**Brief**
Up to and including the line with "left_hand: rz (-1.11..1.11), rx", output the records exactly as they appear.

**Data extracted from a collection**
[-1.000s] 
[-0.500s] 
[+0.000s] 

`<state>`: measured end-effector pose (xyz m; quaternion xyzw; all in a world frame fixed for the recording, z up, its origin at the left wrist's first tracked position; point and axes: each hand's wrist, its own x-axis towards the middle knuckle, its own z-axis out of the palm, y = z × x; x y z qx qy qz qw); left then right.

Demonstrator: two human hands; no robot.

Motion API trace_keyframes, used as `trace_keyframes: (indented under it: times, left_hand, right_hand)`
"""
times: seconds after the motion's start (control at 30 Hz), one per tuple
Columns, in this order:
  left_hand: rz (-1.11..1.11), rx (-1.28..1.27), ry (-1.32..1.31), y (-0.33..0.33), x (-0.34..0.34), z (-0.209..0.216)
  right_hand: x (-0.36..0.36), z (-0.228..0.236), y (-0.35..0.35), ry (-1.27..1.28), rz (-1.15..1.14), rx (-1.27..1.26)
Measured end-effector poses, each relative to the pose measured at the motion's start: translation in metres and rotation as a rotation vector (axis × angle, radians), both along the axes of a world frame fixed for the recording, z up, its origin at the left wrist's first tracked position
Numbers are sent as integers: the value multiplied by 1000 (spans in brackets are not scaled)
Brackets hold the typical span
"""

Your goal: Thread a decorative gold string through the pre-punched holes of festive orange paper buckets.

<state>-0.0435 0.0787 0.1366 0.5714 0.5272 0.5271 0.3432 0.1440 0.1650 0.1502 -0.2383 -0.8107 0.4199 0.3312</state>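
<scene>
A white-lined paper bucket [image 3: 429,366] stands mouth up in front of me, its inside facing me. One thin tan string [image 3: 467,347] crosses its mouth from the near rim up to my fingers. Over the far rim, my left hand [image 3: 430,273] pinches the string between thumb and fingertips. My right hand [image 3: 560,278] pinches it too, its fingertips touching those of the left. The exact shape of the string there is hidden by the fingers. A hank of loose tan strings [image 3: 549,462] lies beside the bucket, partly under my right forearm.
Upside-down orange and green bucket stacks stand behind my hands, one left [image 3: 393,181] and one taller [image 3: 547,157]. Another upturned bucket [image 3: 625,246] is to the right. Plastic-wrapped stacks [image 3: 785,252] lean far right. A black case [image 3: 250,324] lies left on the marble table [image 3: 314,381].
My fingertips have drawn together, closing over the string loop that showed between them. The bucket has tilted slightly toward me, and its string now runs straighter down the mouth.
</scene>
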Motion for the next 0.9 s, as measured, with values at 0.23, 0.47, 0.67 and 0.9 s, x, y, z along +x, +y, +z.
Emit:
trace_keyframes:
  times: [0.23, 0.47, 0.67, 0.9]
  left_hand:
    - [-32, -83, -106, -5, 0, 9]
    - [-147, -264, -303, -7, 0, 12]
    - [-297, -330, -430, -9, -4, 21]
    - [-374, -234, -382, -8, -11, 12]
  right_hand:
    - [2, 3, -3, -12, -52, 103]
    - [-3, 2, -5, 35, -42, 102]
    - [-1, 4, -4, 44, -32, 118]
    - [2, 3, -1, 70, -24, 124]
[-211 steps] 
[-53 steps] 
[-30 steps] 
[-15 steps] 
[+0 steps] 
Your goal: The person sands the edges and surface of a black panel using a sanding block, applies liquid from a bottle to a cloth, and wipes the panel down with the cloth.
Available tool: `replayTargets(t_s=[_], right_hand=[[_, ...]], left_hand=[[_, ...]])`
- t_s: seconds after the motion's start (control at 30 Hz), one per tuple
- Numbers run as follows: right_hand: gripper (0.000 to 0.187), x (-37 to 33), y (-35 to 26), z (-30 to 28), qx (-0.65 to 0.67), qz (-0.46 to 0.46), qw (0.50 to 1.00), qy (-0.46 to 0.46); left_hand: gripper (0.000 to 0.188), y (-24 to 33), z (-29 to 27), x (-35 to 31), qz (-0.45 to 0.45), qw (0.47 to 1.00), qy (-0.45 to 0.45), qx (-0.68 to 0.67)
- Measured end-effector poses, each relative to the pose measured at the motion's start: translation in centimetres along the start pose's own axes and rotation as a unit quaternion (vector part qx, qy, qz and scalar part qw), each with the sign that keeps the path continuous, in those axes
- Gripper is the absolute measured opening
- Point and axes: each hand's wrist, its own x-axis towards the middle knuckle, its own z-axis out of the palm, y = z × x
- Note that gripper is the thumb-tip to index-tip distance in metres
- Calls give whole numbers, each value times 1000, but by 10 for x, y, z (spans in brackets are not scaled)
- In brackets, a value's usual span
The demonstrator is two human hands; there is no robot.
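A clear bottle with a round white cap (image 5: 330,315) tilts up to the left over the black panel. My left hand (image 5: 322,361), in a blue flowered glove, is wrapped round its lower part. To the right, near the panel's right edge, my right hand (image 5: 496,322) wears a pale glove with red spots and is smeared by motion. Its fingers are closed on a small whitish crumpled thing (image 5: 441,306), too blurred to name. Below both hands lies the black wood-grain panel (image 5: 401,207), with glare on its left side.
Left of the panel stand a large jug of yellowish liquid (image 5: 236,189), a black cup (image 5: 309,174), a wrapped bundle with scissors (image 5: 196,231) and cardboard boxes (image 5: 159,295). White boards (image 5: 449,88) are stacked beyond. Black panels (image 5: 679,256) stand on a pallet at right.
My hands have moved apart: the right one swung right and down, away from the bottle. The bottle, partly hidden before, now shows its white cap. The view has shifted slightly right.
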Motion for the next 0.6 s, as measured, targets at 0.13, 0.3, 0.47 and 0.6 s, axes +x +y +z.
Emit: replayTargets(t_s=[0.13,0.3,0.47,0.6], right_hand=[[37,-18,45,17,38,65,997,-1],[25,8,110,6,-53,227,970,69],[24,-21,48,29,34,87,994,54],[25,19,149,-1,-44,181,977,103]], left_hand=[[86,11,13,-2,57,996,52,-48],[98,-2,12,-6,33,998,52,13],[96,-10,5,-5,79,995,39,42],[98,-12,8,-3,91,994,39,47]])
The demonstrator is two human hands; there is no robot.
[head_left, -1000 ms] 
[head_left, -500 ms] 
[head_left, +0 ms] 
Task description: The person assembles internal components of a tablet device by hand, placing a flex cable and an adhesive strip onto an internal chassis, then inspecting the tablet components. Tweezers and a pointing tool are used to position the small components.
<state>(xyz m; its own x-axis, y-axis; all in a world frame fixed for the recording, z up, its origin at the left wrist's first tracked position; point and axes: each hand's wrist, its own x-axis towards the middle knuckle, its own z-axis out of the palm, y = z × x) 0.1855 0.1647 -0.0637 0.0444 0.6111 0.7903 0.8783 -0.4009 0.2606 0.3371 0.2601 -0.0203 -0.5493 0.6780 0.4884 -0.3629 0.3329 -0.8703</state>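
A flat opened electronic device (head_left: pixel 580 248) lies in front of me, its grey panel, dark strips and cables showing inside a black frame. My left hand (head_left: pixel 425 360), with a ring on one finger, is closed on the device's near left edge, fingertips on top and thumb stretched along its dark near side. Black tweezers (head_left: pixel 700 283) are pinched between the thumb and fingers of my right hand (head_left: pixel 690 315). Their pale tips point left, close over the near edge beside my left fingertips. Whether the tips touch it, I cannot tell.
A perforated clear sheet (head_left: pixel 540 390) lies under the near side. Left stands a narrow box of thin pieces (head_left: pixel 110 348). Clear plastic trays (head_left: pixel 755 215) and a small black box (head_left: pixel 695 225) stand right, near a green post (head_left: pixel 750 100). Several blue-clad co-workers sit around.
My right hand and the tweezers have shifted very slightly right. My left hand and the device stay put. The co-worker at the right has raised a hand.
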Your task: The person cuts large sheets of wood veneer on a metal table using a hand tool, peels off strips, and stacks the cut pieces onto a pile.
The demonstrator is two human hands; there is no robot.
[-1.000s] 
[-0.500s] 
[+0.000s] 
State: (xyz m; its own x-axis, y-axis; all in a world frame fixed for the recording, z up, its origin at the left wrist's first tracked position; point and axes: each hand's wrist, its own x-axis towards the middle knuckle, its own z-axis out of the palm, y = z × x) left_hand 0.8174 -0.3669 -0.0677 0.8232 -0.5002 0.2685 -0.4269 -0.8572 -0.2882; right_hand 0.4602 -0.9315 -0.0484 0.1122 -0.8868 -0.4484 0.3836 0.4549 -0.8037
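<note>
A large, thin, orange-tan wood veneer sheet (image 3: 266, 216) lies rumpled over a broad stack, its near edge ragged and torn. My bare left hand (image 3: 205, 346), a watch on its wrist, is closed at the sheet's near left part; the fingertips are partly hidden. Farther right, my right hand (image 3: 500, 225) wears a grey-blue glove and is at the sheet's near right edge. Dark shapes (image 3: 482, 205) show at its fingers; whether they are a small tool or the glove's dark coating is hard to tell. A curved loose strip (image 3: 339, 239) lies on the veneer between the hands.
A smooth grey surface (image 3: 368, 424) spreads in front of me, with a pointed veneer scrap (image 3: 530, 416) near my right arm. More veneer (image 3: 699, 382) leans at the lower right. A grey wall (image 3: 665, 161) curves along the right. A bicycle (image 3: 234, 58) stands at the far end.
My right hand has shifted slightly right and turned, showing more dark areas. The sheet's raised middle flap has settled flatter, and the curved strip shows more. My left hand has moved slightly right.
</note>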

**Task result**
[-1.000s] 
[-0.500s] 
[+0.000s] 

`<state>`: measured end-effector pose (xyz m; quaternion xyzw; all in a world frame fixed for the recording, z up, its origin at the left wrist's first tracked position; point and axes: each hand's wrist, its own x-axis towards the middle knuckle, its own z-axis out of the palm, y = z × x; x y z qx qy qz qw); left then right.

Demonstrator: two human hands; no robot.

Motion API trace_keyframes, used as `trace_keyframes: (indented under it: times, left_hand, right_hand)`
"""
times: seconds after the motion's start (control at 30 Hz), one per tuple
Columns, in this order:
  left_hand: rz (-1.11..1.11), rx (-1.28..1.27), ry (-1.32..1.31), y (-0.33..0.33), x (-0.34..0.34), z (-0.209..0.216)

Nothing remains to be done in this exercise.